Cameroun : la dette flottante explose à près de 2 milliards de dollars en 2026

Cameroun : la dette flottante explose à près de 2 milliards de dollars en 2026

Au terme du premier trimestre 2026, la dette flottante du Cameroun s’élève à près de 1,8 milliard de dollars. Ce montant reflète un déséquilibre persistant entre les engagements financiers de l’État et les paiements effectifs réalisés par le Trésor public. Ce stock d’arriérés, composé de factures non réglées dans les délais légaux, concerne principalement les fournisseurs, prestataires et créanciers nationaux. À Yaoundé, cette situation relance les interrogations sur l’efficacité de la gestion budgétaire et les capacités réelles du gouvernement à honorer ses obligations, dans un contexte de restrictions accrues des financements internationaux.

Une dette flottante qui sert de variable d’ajustement aux finances publiques

La dette flottante camerounaise n’est pas un phénomène récent, mais son gonflement actuel souligne une dégradation. Avec un montant avoisinant 1,8 milliard de dollars, elle pèse lourdement sur les dépenses publiques annuelles, à l’exclusion des remboursements de dette et des salaires. L’État, confronté à des contraintes de trésorerie, retarde le règlement de certaines dettes pour préserver ses équilibres financiers. Cette stratégie, courante dans l’espace CEMAC, revient à solliciter indirectement le secteur privé national pour financer ses besoins. Les PME locales, souvent en première ligne, subissent les conséquences de ces retards de paiement.

Les entreprises impactées font face à des difficultés en cascade : impayés envers leurs propres sous-traitants, impossibilité de régler leurs échéances bancaires, voire tensions sur leur masse salariale. Les banques camerounaises, exposées via des crédits accordés à ces fournisseurs, enregistrent une hausse des créances douteuses dans leurs portefeuilles. La Banque des États de l’Afrique centrale (BEAC) et la Commission bancaire de l’Afrique centrale surveillent de près ce phénomène, où finance publique et santé des banques s’entremêlent.

Un indicateur scruté par les partenaires internationaux

La publication de ce chiffre intervient alors que Yaoundé mène des négociations pour maintenir son programme avec le Fonds monétaire international (FMI) et émet régulièrement des titres publics sur le marché de la BEAC. Pourtant, la dette flottante devient un signal alarmant pour les bailleurs de fonds, au même titre que la dette publique officielle. Son accumulation révèle des faiblesses dans la chaîne des dépenses publiques, depuis la prise d’engagement jusqu’au règlement effectif, et alimente les critiques sur la gestion budgétaire.

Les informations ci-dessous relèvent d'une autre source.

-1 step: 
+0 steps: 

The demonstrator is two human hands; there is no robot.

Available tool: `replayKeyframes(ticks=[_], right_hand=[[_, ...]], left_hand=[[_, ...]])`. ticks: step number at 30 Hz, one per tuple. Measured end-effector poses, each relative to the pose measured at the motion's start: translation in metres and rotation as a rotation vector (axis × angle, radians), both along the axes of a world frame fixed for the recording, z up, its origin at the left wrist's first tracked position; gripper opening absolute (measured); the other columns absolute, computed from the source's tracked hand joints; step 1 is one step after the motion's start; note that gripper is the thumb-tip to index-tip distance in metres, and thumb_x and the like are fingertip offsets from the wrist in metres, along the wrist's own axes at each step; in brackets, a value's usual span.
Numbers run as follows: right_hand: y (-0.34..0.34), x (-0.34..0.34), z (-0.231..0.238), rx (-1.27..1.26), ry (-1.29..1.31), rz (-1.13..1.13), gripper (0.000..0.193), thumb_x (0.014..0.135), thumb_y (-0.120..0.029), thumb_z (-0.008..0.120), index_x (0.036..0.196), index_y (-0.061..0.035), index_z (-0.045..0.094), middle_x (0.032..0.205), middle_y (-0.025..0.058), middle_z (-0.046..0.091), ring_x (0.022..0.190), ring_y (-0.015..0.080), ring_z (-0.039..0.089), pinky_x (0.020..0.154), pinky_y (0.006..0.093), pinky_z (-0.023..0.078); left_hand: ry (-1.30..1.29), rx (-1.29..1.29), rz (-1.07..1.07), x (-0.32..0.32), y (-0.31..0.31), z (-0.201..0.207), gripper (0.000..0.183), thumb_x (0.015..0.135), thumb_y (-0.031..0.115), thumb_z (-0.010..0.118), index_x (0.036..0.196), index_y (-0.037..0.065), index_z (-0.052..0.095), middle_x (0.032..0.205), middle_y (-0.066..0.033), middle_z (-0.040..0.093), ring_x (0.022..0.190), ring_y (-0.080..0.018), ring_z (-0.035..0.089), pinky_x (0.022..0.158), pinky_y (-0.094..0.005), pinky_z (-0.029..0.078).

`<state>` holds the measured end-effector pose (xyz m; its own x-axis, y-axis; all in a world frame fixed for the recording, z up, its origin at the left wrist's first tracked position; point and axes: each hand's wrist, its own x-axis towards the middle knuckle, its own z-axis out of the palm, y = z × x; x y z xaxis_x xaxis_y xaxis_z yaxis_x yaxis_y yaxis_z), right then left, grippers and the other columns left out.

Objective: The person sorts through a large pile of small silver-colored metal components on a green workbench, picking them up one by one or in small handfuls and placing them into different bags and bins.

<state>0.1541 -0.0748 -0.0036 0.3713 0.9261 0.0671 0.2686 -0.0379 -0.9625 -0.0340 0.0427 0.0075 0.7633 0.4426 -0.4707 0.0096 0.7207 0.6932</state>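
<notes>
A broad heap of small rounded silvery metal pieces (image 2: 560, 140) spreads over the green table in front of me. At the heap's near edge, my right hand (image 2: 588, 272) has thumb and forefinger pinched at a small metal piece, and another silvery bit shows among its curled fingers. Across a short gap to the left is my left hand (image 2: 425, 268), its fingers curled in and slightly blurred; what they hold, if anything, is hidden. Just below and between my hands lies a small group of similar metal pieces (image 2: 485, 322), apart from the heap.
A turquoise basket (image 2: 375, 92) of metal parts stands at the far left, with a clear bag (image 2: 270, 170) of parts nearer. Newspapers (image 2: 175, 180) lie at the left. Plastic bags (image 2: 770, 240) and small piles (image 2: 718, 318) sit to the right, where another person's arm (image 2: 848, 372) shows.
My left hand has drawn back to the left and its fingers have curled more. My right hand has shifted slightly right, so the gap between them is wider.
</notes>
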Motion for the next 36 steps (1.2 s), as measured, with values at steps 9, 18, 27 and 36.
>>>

Les tentatives passées de résorption de cette dette, via des plans d’apurement, ont montré des résultats mitigés. Le stock d’arriérés, loin de diminuer, se reconstitue régulièrement. Depuis plusieurs années, la Banque mondiale et le FMI recommandent l’adoption de mesures structurelles : audits systématiques des arriérés, limitation des engagements hors cadre légal et modernisation des outils de gestion des finances publiques.

Des répercussions directes sur l’économie et les marchés publics

Au-delà des enjeux macroéconomiques, la dette flottante perturbe profondément la commande publique. Les entreprises, anticipant des retards de paiement, intègrent une prime de risque dans leurs propositions, ce qui augmente mécaniquement le coût des marchés publics. Certaines renoncent même à soumissionner, réduisant la concurrence et la qualité des prestations. Le secteur productif national, censé bénéficier de l’effet levier de la dépense publique, en subit les effets contraires.

Le domaine des BTP, principal créancier de l’État pour les projets d’infrastructures, illustre parfaitement cette tension. Retards sur les chantiers routiers, ralentissement des travaux d’équipement et multiplication des contentieux devant les tribunaux administratifs : la facture globale dépasse largement le montant nominal des arriérés. Les secteurs de la santé et de l’éducation, également touchés par ces impayés, voient leurs approvisionnements perturbés, aggravant les difficultés sociales.

La question de la trajectoire future de cette dette reste entière. Le gouvernement camerounais s’est fixé pour objectif de ramener le stock d’arriérés à un niveau compatible avec ses engagements régionaux et internationaux. Cependant, le contexte économique de 2026, marqué par une croissance modérée et des recettes fiscales en baisse, complique singulièrement cette ambition. Sans une réforme en profondeur de la chaîne de dépense, la dette flottante pourrait bien devenir un indicateur récurrent de la fragilité budgétaire, alors que le Cameroun reste la première économie de la CEMAC.